Para Paulo Portas, a CGD «deve ser um banco que se especializa em dar crédito em condições favoráveis às micro, às pequenas e às médias empresas, que são a economia portuguesa», escreve a Lusa.

«Eu não quero a CGD transformada no carro vassoura do Ministério das Finanças, que serve para cobrir os buracos feitos pelas fraudes de alguns ou para estar a garantir créditos para investimentos de natureza especulativa», afirmou Paulo Portas, durante uma visita à feira do queijo da Serra da Estrela de Seia, organizada pela Câmara local.
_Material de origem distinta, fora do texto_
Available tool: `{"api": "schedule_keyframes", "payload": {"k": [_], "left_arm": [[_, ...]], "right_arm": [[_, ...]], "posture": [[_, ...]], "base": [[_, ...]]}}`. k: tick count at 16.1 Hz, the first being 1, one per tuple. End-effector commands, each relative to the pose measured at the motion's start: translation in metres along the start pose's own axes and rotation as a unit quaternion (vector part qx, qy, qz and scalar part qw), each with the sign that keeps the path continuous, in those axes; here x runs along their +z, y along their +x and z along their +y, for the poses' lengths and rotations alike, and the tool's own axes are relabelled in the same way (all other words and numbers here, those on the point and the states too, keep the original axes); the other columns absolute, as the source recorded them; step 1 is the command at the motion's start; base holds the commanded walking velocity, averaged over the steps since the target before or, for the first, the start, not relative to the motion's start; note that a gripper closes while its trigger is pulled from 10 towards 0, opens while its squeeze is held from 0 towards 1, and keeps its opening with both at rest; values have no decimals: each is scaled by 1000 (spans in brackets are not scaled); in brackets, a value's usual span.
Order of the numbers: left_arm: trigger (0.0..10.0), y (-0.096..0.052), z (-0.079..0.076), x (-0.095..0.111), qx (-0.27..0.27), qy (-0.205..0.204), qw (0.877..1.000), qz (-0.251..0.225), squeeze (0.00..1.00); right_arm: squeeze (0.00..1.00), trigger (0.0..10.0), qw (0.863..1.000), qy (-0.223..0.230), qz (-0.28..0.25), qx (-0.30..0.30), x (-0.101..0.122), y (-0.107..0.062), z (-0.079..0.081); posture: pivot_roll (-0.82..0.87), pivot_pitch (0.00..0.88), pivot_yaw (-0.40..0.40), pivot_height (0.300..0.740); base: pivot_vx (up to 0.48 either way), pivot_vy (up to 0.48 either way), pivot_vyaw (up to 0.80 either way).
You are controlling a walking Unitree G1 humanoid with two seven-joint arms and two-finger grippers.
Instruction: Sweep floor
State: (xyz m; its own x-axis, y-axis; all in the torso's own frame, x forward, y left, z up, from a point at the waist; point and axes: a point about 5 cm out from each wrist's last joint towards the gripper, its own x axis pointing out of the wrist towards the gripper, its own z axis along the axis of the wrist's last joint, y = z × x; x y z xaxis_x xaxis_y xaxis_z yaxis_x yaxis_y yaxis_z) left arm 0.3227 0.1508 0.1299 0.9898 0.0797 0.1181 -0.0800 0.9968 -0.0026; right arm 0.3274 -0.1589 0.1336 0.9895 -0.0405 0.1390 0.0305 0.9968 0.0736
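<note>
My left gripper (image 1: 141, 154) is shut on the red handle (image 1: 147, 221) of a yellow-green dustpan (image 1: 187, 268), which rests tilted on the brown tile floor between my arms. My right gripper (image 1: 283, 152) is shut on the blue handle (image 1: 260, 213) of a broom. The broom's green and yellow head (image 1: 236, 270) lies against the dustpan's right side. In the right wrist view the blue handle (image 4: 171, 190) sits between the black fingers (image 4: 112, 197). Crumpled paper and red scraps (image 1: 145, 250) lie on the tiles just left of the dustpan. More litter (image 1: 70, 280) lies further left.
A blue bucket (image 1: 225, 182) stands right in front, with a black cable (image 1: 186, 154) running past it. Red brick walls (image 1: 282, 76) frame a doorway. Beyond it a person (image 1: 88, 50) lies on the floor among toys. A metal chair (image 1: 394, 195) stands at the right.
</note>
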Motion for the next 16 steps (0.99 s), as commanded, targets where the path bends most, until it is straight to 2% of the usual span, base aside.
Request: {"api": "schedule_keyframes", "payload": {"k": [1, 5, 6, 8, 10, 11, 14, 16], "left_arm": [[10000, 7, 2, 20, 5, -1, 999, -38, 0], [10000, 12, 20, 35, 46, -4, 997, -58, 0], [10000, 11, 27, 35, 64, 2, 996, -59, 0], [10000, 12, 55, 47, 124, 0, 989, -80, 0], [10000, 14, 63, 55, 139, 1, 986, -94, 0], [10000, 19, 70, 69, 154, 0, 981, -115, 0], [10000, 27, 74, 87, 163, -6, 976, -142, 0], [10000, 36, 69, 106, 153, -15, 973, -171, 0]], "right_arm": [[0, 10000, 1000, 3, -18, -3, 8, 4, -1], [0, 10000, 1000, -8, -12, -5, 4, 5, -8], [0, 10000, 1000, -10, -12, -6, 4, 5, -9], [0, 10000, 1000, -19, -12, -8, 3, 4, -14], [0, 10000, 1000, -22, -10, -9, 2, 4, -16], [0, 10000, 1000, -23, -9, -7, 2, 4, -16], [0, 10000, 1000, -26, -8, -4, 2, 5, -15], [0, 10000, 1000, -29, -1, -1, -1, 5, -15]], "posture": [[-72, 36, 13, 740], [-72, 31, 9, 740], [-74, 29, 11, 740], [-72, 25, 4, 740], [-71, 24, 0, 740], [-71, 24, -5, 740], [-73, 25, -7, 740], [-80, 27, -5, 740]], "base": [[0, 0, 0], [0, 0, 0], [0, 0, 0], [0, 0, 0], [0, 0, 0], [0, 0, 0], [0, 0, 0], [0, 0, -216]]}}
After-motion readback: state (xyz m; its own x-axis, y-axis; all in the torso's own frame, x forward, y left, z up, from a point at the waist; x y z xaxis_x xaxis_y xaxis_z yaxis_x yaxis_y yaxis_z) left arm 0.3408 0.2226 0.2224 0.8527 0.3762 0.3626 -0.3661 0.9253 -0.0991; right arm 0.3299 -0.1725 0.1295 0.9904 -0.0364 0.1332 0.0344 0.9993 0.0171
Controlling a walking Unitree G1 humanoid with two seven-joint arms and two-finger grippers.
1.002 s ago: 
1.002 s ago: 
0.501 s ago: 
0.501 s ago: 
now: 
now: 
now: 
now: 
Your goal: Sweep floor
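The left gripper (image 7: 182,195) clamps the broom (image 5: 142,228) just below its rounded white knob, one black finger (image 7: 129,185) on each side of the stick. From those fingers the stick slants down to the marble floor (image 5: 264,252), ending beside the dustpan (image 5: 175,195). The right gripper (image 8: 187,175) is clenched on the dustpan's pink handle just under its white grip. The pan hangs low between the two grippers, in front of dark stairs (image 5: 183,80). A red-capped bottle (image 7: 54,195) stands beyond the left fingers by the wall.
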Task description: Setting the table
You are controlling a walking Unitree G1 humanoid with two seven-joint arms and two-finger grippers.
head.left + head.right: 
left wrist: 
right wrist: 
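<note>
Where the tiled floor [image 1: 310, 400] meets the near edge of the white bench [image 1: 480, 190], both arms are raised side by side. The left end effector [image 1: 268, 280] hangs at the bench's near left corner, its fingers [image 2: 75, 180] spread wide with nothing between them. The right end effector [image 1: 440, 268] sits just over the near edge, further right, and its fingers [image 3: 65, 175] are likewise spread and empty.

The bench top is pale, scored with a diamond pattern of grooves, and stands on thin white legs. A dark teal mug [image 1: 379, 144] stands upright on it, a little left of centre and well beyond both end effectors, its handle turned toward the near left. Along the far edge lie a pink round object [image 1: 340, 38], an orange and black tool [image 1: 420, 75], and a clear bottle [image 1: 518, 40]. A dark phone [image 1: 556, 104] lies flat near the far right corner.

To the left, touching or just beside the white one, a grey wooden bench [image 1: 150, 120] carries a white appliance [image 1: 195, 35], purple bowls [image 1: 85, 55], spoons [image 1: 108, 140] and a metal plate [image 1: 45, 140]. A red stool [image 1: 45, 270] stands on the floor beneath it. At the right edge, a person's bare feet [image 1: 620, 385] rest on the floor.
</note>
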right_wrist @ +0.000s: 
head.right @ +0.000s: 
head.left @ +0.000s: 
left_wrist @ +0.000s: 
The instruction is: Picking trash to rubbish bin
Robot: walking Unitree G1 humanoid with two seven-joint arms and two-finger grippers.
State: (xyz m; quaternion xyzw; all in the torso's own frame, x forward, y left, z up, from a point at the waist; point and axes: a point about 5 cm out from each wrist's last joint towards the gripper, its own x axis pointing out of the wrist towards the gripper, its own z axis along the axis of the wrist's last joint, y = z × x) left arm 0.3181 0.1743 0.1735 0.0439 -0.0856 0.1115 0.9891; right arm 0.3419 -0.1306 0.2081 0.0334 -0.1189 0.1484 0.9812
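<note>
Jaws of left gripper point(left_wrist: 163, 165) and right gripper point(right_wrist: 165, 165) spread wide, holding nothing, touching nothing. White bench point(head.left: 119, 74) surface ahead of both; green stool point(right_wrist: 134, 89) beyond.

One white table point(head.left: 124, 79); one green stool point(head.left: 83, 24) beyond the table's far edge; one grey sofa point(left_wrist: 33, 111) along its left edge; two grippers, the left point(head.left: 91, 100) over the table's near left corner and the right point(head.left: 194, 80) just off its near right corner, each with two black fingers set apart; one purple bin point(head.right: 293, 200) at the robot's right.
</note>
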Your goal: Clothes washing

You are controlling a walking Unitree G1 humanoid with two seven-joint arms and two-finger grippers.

Para o líder do CDS-PP, aquele banco «tem que estar ao serviço da economia produtiva, deve ser um banco de fomento à economia e, por isso mesmo, precisa de uma independência e de uma transparência que neste momento não tem».

«A CGD anda a financiar, a pagar, a cobrir, através de recursos do contribuinte, os buracos do BPN, os buracos do BPP», denunciou.

«É para isso que ela serve? É para investimentos de natureza especulativa? Eu acho que não, a CGD deve ser um banco de fomento à economia», disse.